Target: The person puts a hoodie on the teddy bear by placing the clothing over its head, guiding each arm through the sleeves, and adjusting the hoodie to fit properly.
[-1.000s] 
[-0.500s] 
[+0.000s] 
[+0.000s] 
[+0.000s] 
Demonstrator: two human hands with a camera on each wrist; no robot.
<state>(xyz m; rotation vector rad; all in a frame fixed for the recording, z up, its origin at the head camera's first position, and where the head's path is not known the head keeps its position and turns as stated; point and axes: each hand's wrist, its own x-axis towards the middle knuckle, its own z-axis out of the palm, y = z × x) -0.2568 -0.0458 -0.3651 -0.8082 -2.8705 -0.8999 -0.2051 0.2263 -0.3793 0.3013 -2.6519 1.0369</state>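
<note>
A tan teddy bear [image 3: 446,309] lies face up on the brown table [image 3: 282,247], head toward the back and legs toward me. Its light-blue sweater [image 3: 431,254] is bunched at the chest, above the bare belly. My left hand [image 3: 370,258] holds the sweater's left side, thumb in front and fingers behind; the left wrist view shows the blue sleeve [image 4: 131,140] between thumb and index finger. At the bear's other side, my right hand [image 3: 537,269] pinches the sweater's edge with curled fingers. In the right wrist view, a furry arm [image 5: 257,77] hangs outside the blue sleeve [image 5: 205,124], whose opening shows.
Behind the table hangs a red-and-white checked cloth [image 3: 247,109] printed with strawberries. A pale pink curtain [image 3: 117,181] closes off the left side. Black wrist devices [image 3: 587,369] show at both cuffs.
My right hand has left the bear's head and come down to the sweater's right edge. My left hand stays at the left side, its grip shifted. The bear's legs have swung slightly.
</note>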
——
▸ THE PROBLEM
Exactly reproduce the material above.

▸ ANSWER SPACE
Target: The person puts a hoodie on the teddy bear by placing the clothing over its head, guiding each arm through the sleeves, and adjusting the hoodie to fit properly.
[-1.000s] 
[-0.500s] 
[+0.000s] 
[+0.000s] 
[+0.000s] 
Demonstrator: two human hands with a camera on each wrist; no robot.
<state>(xyz m; rotation vector rad; all in a frame fixed for the recording, z up, its origin at the head camera's first position, and where the head's path is not known the head keeps its position and turns as stated; point and axes: each hand's wrist, its own x-axis towards the middle knuckle, its own z-axis out of the palm, y = z × x) -0.2568 -0.0458 -0.3651 -0.8082 -2.8705 -0.8999 -0.2051 0.2263 -0.3793 0.3013 -2.6519 1.0369</state>
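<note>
A tan teddy bear [image 3: 446,309] lies face up on the brown table [image 3: 282,247], head toward the back and legs toward me. Its light-blue sweater [image 3: 431,254] is bunched at the chest, above the bare belly. My left hand [image 3: 370,258] holds the sweater's left side, thumb in front and fingers behind; the left wrist view shows the blue sleeve [image 4: 131,140] between thumb and index finger. At the bear's other side, my right hand [image 3: 537,269] pinches the sweater's edge with curled fingers. In the right wrist view, a furry arm [image 5: 257,77] hangs outside the blue sleeve [image 5: 205,124], whose opening shows.
Behind the table hangs a red-and-white checked cloth [image 3: 247,109] printed with strawberries. A pale pink curtain [image 3: 117,181] closes off the left side. Black wrist devices [image 3: 587,369] show at both cuffs.
My right hand has left the bear's head and come down to the sweater's right edge. My left hand stays at the left side, its grip shifted. The bear's legs have swung slightly.
</note>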

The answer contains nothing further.